Vitamin C may alleviate exercise-induced bronchoconstriction: A meta-analysis

Department of Public Health, University of Helsinki, Helsinki, Finland.
BMJ Open (Impact Factor: 2.27). 06/2013; 3(6). DOI: 10.1136/bmjopen-2012-002416
Source: PubMed


To determine whether vitamin C administration influences exercise-induced bronchoconstriction (EIB).
Systematic review and meta-analysis.
MEDLINE and Scopus were searched for placebo-controlled trials on vitamin C and EIB. The primary measures of vitamin C effect used in this study were: (1) the arithmetic difference and (2) the relative effect in the postexercise forced expiratory volume in 1 s (FEV1) decline between the vitamin C and placebo periods. The relative effect of vitamin C administration on FEV1 was analysed by using linear modelling for two studies that reported full or partial individual-level data. The arithmetic differences and the relative effects were pooled by the inverse variance method. A secondary measure of the vitamin C effect was the difference in the proportion of participants suffering from EIB on the vitamin C and placebo days.
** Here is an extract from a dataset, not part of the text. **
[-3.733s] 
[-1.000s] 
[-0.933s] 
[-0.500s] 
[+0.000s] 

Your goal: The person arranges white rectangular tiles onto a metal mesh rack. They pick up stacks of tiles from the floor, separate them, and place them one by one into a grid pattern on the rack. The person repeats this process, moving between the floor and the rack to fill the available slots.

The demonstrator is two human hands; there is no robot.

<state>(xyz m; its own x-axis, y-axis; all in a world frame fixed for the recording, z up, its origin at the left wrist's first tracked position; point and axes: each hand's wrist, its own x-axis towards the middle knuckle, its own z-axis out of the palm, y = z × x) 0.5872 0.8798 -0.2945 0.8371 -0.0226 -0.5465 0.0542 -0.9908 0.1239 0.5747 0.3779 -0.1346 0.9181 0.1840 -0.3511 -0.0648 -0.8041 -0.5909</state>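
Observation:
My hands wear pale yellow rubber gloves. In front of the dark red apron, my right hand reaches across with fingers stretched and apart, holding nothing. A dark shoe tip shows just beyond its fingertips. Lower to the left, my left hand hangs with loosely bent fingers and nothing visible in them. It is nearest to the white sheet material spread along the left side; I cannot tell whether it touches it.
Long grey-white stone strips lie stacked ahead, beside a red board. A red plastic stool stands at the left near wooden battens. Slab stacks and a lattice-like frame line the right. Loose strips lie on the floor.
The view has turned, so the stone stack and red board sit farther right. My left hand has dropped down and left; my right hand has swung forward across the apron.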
3 placebo-controlled trials that studied the effect of vitamin C on EIB were identified. In all, they had 40 participants. The pooled effect estimate indicated a reduction of 8.4 percentage points (95% CI 4.6 to 12) in the postexercise FEV1 decline when vitamin C was administered before exercise. The pooled relative effect estimate indicated a 48% reduction (95% CI 33% to 64%) in the postexercise FEV1 decline when vitamin C was administered before exercise. One study needed imputations to include it in the meta-analyses, but it also reported that vitamin C decreased the proportion of participants who suffered from EIB by 50 percentage points (95% CI 23 to 68); this comparison did not need data imputations.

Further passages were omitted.